Required work
Repeat exactly the lines of the entries below from the one with "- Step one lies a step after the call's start" through the one with "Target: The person", both ends included, and nothing else.

====== Information provided ======

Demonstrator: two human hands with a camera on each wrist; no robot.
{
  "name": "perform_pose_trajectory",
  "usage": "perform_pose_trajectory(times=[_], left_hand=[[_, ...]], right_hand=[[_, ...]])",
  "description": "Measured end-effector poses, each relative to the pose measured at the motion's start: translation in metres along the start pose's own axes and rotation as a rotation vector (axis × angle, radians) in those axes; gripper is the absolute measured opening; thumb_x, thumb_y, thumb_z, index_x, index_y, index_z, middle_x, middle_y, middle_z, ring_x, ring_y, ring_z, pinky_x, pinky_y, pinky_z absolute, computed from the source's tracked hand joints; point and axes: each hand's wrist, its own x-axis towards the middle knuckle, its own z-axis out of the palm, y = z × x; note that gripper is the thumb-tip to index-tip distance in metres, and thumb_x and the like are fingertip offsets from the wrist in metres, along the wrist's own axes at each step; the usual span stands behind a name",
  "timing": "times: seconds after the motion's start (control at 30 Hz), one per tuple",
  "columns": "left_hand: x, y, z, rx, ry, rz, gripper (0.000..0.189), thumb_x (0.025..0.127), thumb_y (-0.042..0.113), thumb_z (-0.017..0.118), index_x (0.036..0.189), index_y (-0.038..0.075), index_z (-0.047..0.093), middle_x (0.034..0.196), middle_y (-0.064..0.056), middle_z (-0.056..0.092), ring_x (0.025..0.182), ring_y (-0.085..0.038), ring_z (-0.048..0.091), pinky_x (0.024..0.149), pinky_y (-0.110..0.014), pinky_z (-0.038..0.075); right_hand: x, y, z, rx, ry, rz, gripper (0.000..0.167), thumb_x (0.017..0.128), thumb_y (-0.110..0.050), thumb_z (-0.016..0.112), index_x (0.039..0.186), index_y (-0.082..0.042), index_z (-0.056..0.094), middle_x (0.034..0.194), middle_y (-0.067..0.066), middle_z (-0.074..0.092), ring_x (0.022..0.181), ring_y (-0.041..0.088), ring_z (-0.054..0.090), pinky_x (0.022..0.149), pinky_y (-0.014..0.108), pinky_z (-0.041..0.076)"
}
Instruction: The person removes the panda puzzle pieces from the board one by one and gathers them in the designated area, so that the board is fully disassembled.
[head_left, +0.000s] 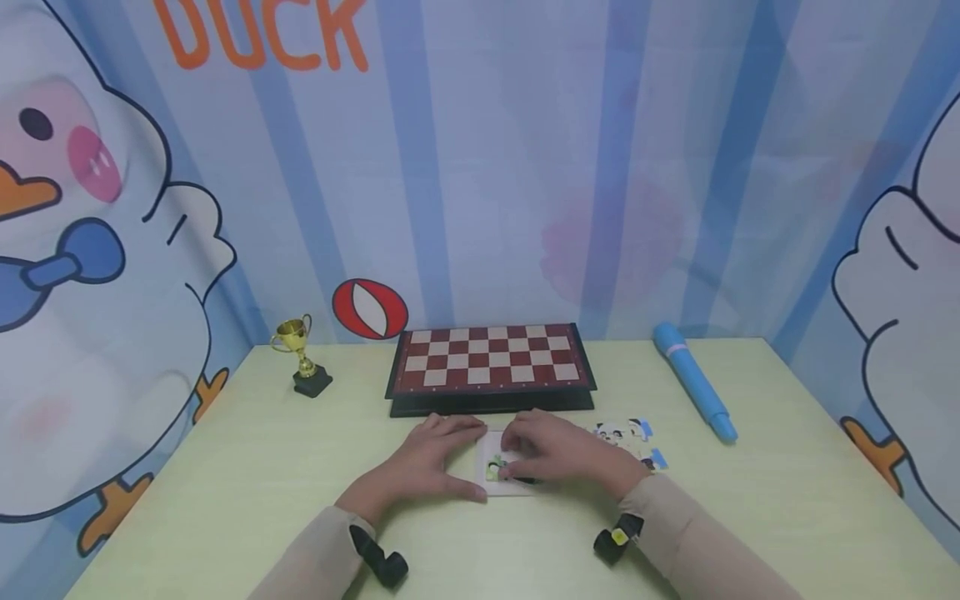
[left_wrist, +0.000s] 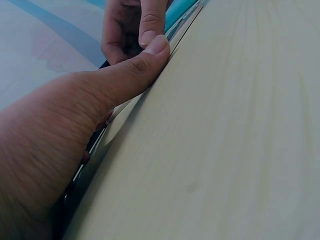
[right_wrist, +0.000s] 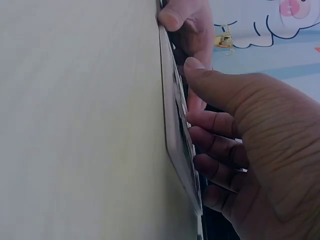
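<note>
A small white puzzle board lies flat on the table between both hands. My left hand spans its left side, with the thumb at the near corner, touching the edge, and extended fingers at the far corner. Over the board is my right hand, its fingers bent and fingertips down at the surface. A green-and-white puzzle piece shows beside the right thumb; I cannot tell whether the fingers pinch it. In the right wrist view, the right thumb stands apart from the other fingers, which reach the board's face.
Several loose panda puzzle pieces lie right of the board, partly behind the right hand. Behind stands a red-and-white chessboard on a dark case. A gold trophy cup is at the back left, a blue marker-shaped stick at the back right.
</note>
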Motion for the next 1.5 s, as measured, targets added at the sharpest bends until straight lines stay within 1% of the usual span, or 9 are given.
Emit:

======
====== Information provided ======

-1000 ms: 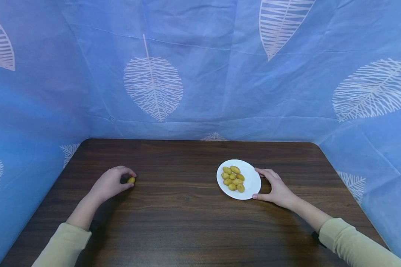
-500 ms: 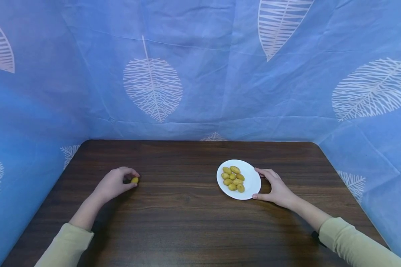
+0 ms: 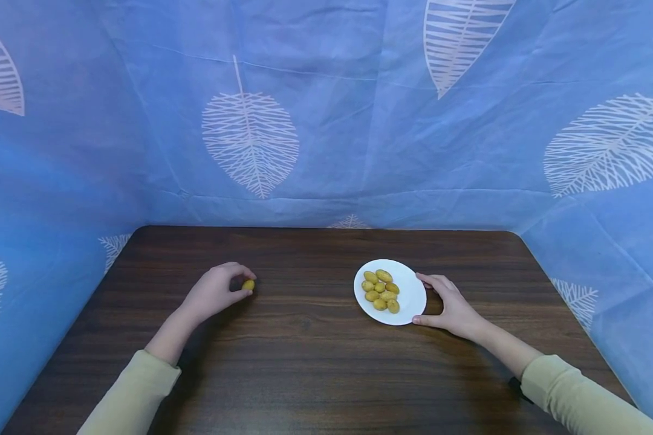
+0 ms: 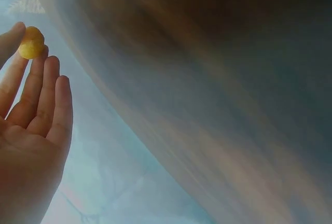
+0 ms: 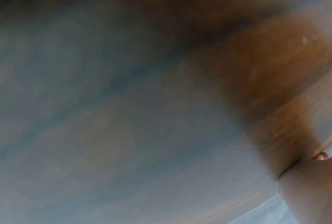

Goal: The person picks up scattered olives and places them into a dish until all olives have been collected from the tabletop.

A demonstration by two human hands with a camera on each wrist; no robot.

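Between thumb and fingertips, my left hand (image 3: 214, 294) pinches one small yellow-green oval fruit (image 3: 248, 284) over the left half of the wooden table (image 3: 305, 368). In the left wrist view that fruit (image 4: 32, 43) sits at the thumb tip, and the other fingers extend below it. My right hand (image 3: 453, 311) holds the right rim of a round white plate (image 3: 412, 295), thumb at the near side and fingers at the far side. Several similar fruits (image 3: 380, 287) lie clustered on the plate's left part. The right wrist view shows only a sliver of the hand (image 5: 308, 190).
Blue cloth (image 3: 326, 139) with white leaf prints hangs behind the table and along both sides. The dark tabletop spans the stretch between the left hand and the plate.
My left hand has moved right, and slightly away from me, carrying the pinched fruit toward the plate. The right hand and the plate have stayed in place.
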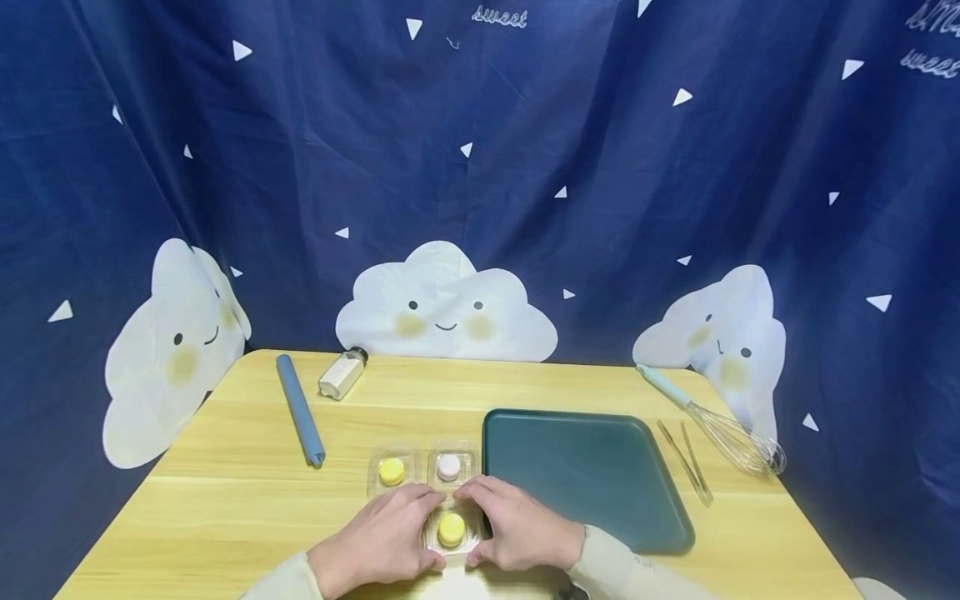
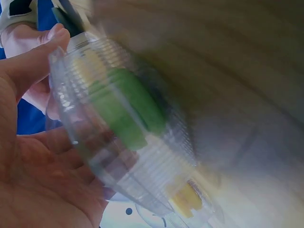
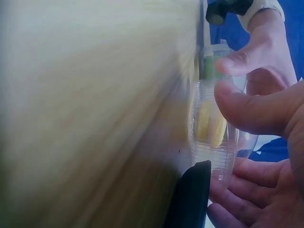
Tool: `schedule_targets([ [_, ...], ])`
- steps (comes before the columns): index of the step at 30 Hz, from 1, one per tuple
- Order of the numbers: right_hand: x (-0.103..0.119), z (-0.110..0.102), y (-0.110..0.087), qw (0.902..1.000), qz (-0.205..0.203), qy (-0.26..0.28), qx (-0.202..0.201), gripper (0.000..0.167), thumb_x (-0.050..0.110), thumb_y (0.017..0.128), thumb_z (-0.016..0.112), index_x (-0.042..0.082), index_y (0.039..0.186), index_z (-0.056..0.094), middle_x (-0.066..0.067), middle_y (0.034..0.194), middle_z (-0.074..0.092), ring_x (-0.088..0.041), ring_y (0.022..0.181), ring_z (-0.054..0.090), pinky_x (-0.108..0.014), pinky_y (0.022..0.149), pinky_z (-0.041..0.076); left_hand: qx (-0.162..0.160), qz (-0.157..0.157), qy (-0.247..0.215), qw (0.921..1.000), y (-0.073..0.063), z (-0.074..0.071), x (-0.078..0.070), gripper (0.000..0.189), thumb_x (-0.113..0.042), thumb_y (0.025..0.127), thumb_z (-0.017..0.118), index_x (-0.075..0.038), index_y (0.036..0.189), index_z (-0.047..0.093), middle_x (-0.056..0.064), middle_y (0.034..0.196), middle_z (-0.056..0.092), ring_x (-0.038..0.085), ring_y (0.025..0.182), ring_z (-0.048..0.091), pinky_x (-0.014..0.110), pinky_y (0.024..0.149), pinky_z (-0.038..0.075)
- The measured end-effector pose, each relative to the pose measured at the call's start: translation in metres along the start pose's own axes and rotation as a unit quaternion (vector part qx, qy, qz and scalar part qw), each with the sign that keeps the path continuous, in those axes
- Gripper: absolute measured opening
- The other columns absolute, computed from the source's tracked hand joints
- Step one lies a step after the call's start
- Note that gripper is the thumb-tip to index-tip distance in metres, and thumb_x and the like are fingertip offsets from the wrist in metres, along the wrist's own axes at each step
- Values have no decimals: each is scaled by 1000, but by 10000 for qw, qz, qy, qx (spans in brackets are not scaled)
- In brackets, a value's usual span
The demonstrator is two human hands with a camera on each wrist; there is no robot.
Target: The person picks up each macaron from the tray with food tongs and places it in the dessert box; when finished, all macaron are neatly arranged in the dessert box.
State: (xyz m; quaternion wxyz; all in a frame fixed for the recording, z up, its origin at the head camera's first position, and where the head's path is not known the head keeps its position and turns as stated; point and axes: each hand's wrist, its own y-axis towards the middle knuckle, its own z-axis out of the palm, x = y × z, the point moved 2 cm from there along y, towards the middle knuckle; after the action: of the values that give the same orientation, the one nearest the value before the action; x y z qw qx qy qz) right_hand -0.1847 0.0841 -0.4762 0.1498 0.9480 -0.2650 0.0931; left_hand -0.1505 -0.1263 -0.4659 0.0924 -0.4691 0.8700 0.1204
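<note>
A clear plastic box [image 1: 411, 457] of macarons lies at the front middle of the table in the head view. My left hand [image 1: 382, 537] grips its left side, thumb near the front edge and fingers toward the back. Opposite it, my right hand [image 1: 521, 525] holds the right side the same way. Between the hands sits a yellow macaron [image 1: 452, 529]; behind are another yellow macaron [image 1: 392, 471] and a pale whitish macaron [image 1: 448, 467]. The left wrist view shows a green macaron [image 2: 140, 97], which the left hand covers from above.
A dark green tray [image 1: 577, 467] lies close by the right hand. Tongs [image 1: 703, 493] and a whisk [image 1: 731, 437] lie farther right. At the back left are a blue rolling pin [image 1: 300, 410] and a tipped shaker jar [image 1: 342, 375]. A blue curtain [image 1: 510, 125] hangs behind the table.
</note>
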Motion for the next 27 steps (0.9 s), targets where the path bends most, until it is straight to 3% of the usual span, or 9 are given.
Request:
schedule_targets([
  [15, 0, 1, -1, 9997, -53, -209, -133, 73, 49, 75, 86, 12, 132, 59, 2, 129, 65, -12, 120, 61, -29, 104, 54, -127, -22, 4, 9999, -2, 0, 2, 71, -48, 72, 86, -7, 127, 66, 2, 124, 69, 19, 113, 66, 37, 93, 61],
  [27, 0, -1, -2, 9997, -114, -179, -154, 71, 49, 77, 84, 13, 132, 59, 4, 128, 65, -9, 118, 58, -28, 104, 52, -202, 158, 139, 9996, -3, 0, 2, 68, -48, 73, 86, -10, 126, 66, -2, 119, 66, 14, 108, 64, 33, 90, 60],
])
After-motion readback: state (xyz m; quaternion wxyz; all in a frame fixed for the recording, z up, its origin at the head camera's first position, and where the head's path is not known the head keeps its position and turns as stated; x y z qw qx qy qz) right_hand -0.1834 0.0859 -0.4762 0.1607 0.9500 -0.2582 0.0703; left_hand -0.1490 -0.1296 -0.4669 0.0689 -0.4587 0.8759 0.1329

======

Result
- Step one lies a step after the call's start
- Note that gripper is the thumb-tip to index-tip distance in metres, and thumb_x and the like are fingertip offsets from the wrist in metres, along the wrist's own axes at each step
- Values have no decimals: each is scaled by 1000, but by 10000 for qw, qz, qy, qx (spans in brackets are not scaled)
- In brackets, a value's usual span
The demonstrator is two human hands with a camera on each wrist; there is no robot.
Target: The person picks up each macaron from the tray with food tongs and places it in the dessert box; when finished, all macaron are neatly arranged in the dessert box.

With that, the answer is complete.